## TASK TO COMPLETE
Copy the listing verbatim, excluding any images found in it.

[[ PROVIDED MATERIAL open ]]

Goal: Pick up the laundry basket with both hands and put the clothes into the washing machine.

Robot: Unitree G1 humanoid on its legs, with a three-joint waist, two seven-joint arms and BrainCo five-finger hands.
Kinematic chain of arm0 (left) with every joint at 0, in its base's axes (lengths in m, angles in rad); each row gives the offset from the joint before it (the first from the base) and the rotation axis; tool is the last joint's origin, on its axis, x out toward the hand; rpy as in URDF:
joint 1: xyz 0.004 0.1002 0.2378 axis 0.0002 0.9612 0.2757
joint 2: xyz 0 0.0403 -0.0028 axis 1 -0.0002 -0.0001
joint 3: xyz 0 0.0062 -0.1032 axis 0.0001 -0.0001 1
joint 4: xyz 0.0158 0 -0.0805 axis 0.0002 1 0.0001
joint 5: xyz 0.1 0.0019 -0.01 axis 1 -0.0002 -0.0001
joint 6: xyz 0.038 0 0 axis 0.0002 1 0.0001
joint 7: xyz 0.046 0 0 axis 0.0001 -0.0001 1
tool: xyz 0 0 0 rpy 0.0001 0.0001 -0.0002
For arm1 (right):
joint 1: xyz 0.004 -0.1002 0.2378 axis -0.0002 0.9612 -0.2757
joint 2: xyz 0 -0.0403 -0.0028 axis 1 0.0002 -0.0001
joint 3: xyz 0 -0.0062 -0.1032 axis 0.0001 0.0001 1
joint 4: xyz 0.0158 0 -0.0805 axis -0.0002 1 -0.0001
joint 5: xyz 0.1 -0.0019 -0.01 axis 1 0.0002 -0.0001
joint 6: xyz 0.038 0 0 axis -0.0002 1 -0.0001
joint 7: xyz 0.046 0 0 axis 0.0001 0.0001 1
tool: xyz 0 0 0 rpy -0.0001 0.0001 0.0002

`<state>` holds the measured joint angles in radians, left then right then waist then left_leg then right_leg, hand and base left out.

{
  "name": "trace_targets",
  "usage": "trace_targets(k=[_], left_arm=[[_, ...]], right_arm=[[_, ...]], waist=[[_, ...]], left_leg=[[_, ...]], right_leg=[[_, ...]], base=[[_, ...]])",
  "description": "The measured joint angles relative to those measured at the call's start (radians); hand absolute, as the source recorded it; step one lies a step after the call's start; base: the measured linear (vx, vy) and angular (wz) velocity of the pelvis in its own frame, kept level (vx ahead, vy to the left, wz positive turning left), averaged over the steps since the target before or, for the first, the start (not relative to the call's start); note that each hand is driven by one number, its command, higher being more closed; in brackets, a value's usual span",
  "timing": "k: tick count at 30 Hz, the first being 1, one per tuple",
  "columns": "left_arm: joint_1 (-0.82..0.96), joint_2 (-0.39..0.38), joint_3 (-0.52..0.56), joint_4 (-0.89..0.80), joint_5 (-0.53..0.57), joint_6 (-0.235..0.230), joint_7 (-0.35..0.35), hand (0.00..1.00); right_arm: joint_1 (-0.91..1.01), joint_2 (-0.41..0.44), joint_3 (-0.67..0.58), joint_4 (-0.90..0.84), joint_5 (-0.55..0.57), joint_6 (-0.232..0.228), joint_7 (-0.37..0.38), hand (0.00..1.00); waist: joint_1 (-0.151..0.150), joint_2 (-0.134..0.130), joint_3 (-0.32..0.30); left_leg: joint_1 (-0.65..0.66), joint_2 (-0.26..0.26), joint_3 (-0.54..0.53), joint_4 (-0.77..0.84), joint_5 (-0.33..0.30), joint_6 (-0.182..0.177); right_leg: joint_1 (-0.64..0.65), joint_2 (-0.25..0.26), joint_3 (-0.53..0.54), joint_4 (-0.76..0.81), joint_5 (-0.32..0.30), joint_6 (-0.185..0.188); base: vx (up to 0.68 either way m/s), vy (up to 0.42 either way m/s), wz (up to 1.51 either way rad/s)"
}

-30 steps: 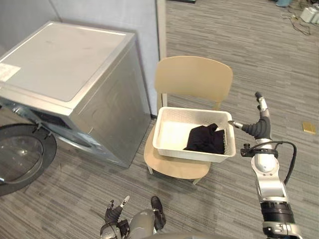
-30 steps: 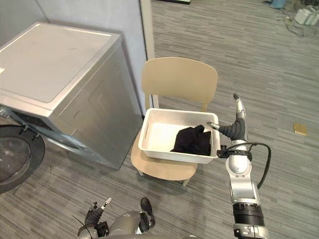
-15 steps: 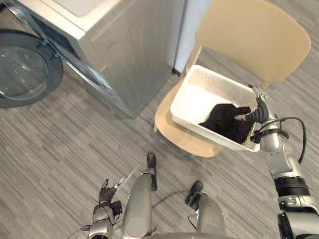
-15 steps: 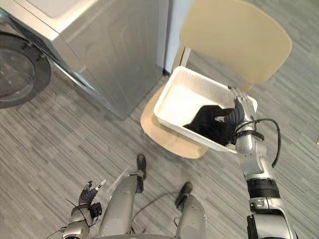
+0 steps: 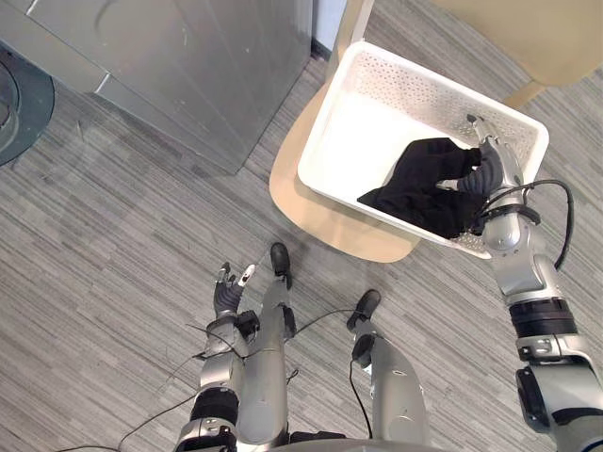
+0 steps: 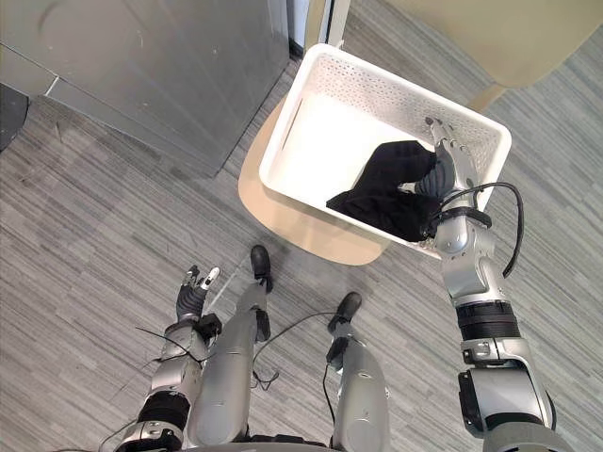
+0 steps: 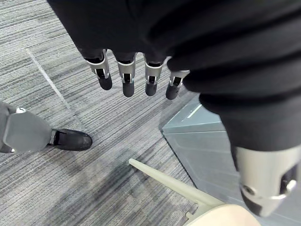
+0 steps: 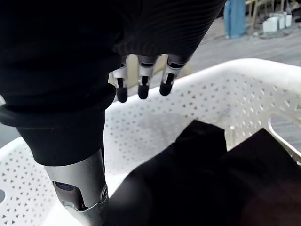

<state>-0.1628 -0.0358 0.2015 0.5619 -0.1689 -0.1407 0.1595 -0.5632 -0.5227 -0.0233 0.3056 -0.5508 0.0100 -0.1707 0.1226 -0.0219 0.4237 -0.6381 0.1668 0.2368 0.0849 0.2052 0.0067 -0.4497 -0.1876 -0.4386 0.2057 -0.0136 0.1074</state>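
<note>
Right hand (image 5: 490, 165) spread inside diagonally lying basket (image 5: 424, 94).

Right hand (image 8: 84, 56) hung over the inside of the white perforated basket (image 8: 211, 99), its fingers (image 8: 142, 84) straight and side by side, curled round nothing. The thumb (image 8: 80, 188) stood apart from them, just beside the black clothes (image 8: 197, 179), and contact there was too close to call. The clothes lay heaped low against one basket wall. Grey floor (image 8: 244, 47) showed past the rim.
</note>
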Motion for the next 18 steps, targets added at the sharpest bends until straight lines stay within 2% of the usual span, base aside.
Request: trace_targets(k=[3,5,10,14,18], left_arm=[[-0.020,0.000,0.003,-0.002,-0.040,-0.002,0.004,0.00],[-0.033,-0.002,0.005,-0.002,-0.075,-0.002,0.016,0.00],[-0.036,-0.002,0.006,-0.002,-0.121,-0.002,0.016,0.00],[-0.045,-0.004,0.005,-0.001,-0.180,-0.004,0.016,0.00],[-0.072,-0.014,0.002,-0.002,-0.374,-0.033,-0.006,0.00]], right_arm=[[-0.069,0.006,0.009,0.070,0.000,0.001,0.004,0.00],[-0.139,0.005,0.016,0.160,0.000,0.019,0.034,0.00],[-0.215,0.005,0.058,0.300,0.023,0.020,0.083,0.00],[-0.276,0.005,0.083,0.433,0.051,0.022,0.088,0.00],[-0.397,-0.012,0.160,0.588,0.044,0.042,0.112,0.00]], waist=[[0.000,0.001,0.016],[0.002,0.001,0.021],[0.004,0.001,0.021],[0.004,0.001,0.021],[0.005,0.003,0.022]], left_leg=[[-0.001,0.000,0.007,-0.003,0.000,0.000],[-0.005,0.001,0.012,-0.014,0.004,-0.006],[-0.014,0.001,0.016,-0.017,0.005,-0.007],[-0.014,0.003,0.020,-0.018,0.005,-0.008],[-0.014,0.002,0.034,-0.057,0.023,-0.031]], right_leg=[[-0.006,-0.001,0.001,0.000,0.000,0.000],[-0.016,-0.002,0.000,0.000,0.000,0.000],[-0.025,-0.002,0.002,0.000,0.000,0.000],[-0.028,-0.001,0.003,0.000,0.000,0.000],[-0.050,-0.001,0.006,0.000,0.001,-0.001]], base=[[0.04,-0.007,-0.04],[0.01,-0.002,-0.02],[0.05,-0.009,0.00],[0.03,-0.012,-0.02],[0.02,-0.011,-0.05]])
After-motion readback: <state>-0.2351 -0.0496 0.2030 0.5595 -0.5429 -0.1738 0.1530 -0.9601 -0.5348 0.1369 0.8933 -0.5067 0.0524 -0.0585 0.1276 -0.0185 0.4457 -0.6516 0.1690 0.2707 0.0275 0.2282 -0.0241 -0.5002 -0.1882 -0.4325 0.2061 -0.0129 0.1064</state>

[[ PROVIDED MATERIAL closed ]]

## RESPONSE TO THIS TASK
Goal: Pick up the laundry basket with both hands and put the clothes into the washing machine.

Robot: Unitree G1 humanoid on its legs, with a three-joint waist, two seven-joint arms and BrainCo five-finger hands.
Kinematic chain of arm0 (left) with every joint at 0, in its base's axes (lengths in m, angles in rad); each row gives the offset from the joint before it (the first from the base) and the rotation axis; tool is the last joint's origin, on its axis, x out toward the hand; rpy as in URDF:
joint 1: xyz 0.004 0.1002 0.2378 axis 0.0002 0.9612 0.2757
joint 2: xyz 0 0.0403 -0.0028 axis 1 -0.0002 -0.0001
joint 3: xyz 0 0.0062 -0.1032 axis 0.0001 -0.0001 1
joint 4: xyz 0.0158 0 -0.0805 axis 0.0002 1 0.0001
joint 5: xyz 0.1 0.0019 -0.01 axis 1 -0.0002 -0.0001
joint 6: xyz 0.038 0 0 axis 0.0002 1 0.0001
joint 7: xyz 0.046 0 0 axis 0.0001 -0.0001 1
tool: xyz 0 0 0 rpy 0.0001 0.0001 -0.0002
For arm1 (right):
joint 1: xyz 0.004 -0.1002 0.2378 axis -0.0002 0.9612 -0.2757
joint 2: xyz 0 -0.0403 -0.0028 axis 1 0.0002 -0.0001
joint 3: xyz 0 -0.0062 -0.1032 axis 0.0001 0.0001 1
joint 4: xyz 0.0158 0 -0.0805 axis -0.0002 1 -0.0001
joint 5: xyz 0.1 -0.0019 -0.01 axis 1 0.0002 -0.0001
joint 6: xyz 0.038 0 0 axis -0.0002 1 -0.0001
joint 7: xyz 0.046 0 0 axis 0.0001 0.0001 1
tool: xyz 0 0 0 rpy -0.0001 0.0001 0.0002

`<state>` holds the measured joint angles in radians, left then right then waist then left_leg then right_leg, hand and base left out.

{
  "name": "trace_targets",
  "usage": "trace_targets(k=[_], left_arm=[[_, ...]], right_arm=[[_, ...]], waist=[[_, ...]], left_leg=[[_, ...]], right_leg=[[_, ...]], base=[[_, ...]])",
  "description": "The measured joint angles relative to those measured at the call's start (radians); hand absolute, as the source recorded it; step one lies a step after the call's start; base: the measured linear (vx, vy) and angular (wz) velocity of the pelvis in its own frame, kept level (vx ahead, vy to the left, wz positive turning left), averaged over the steps since the target before or, for the first, the start (not relative to the call's start); note that each hand is driven by one number, its command, higher being more closed; in brackets, a value's usual span",
  "timing": "k: tick count at 30 Hz, the first being 1, one per tuple",
  "columns": "left_arm: joint_1 (-0.82..0.96), joint_2 (-0.39..0.38), joint_3 (-0.52..0.56), joint_4 (-0.89..0.80), joint_5 (-0.53..0.57), joint_6 (-0.235..0.230), joint_7 (-0.35..0.35), hand (0.00..1.00); right_arm: joint_1 (-0.91..1.01), joint_2 (-0.41..0.44), joint_3 (-0.67..0.58), joint_4 (-0.90..0.84), joint_5 (-0.55..0.57), joint_6 (-0.232..0.228), joint_7 (-0.37..0.38), hand (0.00..1.00); waist: joint_1 (-0.151..0.150), joint_2 (-0.134..0.130), joint_3 (-0.32..0.30); left_leg: joint_1 (-0.65..0.66), joint_2 (-0.26..0.26), joint_3 (-0.54..0.53), joint_4 (-0.77..0.84), joint_5 (-0.33..0.30), joint_6 (-0.182..0.177); right_leg: joint_1 (-0.64..0.65), joint_2 (-0.25..0.26), joint_3 (-0.53..0.54), joint_4 (-0.76..0.81), joint_5 (-0.32..0.30), joint_6 (-0.185..0.188); base: vx (up to 0.68 either way m/s), vy (up to 0.42 either way m/s), wz (up to 1.51 either way rad/s)"
}

-30 steps: 
-30 steps: 
-15 steps: 
-15 steps: 
+0 steps: 
+0 steps: 
+0 steps: 
+0 steps: 

<state>-0.1628 -0.0358 0.2015 0.5619 -0.1689 -0.1407 0.1595 -0.5632 -0.5227 -0.0233 0.3056 -0.5508 0.0100 -0.1707 0.1226 -0.0219 0.4237 -0.6381 0.1668 0.2368 0.0849 0.2052 0.0067 -0.4497 -0.1876 -0.4386 0.2057 -0.0136 0.1074</state>
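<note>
Right hand (image 5: 490, 165) spread inside diagonally lying basket (image 5: 424, 94).

Right hand (image 8: 84, 56) hung over the inside of the white perforated basket (image 8: 211, 99), its fingers (image 8: 142, 84) straight and side by side, curled round nothing. The thumb (image 8: 80, 188) stood apart from them, just beside the black clothes (image 8: 197, 179), and contact there was too close to call. The clothes lay heaped low against one basket wall. Grey floor (image 8: 244, 47) showed past the rim.
</note>
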Motion for the next 18 steps, targets added at the sharpest bends until straight lines stay within 2% of the usual span, base aside.
Request: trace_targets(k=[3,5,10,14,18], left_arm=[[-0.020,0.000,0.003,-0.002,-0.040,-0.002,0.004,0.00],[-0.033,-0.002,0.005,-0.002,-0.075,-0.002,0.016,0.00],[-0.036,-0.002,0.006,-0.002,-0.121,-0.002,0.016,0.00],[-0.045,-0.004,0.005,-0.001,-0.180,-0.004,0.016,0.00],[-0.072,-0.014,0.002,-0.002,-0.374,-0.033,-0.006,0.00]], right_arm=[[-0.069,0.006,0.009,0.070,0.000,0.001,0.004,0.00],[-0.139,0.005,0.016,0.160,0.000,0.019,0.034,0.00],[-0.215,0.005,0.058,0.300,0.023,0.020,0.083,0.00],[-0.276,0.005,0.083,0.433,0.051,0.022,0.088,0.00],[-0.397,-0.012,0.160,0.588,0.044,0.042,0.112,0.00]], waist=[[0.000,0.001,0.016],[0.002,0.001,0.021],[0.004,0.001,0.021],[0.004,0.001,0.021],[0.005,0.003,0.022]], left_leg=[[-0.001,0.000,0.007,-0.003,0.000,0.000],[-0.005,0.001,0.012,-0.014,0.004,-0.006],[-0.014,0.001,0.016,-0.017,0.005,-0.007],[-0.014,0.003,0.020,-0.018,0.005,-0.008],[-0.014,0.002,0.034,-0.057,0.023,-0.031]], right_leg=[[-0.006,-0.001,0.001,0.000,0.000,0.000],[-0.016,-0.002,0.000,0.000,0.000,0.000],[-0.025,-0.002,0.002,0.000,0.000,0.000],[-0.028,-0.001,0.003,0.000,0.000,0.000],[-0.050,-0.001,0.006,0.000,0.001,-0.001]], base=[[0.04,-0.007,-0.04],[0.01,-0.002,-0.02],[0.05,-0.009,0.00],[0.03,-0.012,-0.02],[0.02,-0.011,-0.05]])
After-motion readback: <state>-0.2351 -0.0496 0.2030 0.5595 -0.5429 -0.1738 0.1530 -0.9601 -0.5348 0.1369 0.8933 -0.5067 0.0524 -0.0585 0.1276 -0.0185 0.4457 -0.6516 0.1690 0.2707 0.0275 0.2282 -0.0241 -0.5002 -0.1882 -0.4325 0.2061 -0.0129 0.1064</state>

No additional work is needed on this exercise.